I don’t really know where to start with Saltwater - which could, in itself, perhaps be a nod to the narrative style it utilises. The convoluted, non-linear timeline allows this novel to sprawl both in a temporal sense and a geographical one, stretching across cities and decades. At first glance, this experimental narration format looks as if it will keep the reader at arm’s length, with the novel itself being split into four parts, being told in a fragmented style instead of the chapter headings you would expect to find. The format reminds me somewhat of reading Plath’s journals, in the sense that these blocks of text are saturated with the sort of introspection that causes your breath to catch ever so slightly at the back of your throat, the way structural integrity is momentarily rendered useless in the swathes of experience. The format of the book lends itself effortlessly to this coming-of-age story it is telling: we are constantly shifting from the unnamed narrator’s childhood to her University experience, then back again before being transported to modern day Donegal. In this way, we experience the novel much as we experience life, with the past pressing against our temples and with our identity inextricably linked to our former selves. 
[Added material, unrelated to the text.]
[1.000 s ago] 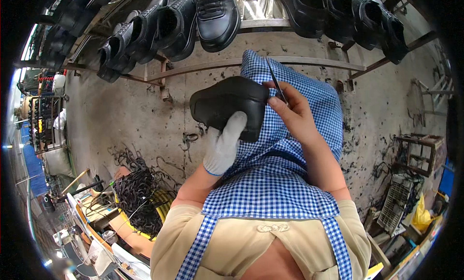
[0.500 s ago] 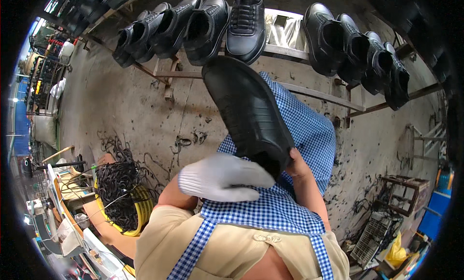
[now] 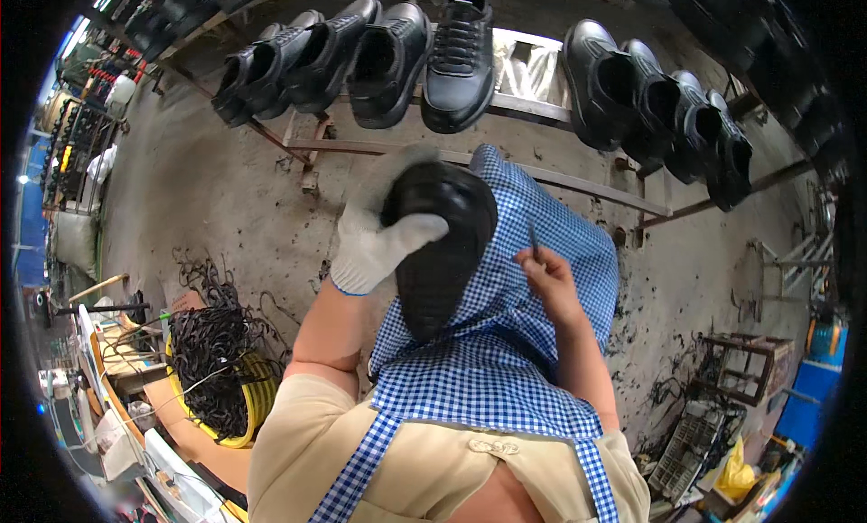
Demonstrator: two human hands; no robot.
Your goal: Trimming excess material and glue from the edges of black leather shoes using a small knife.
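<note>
Nearer, at right, the bare right hand [image 3: 551, 277] is pinching a slim dark tool [image 3: 535, 241], no longer supporting the smooth black shoe [image 3: 438, 279]; to its left, the white knit-gloved left hand [image 3: 384, 234] alone is gripping that shoe, probably freeing the tool for work.

Held shoe [image 3: 439, 270] finished in smooth black leather-like material, gloss caught at rounded upper end. White glove [image 3: 364, 254] knitted from matt cloth. Apron [image 3: 488, 401] made of matt woven cloth. Laced shoe [image 3: 459, 64], set at near edge of rack [image 3: 533, 108], finished semi-glossy; rack built of dull worn metal. Silvery sheet [image 3: 531, 71] crinkled, shiny. Floor [image 3: 226, 189] surfaced rough, matt, stained. Tub [image 3: 260, 396] moulded in ribbed plastic; yellow bag [image 3: 736, 475] formed of crumpled thin plastic.
</note>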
Saltwater’s synopsis is basic - girl grows up in working-class Sunderland, moves to London to study literature then ends up untangling family roots on the Irish coastline. The plot itself is uneventful, but the poeticism of the prose transfixes you with the texture of memory. The imagery is sharp, almost bitter at points, with this visceral observation from Andrews that weaves the emotion of the story into your very bones. All of this makes the novel feel like a living, breathing thing.

The complexities of mother-daughter relationships is prevalent throughout, as is the dynamic and ever-changing nature of them. Nothing about this novel is static and it is this that allows you to become immersed in the evolution of the narrator and the book itself. Andrews somehow manages to indirectly articulate the very sinews of a daughter’s relationship with their mother, from infancy to adulthood, as well as the way it modulates and distorts - it is a generalisation but a deeply resonating one. Familial relations and their integral impact are explored with such authenticity and sense of sentiment that the presence of each character resounds in the narrative, the same way they do in the protagonist’s sense of self. 

Identity, and what it means to grapple with it, lies at the heart of Andrew’s debut, ‘I am constantly searching for something that I cannot articulate, uprooting and disappearing based on an abstract feeling in the pit of my belly.’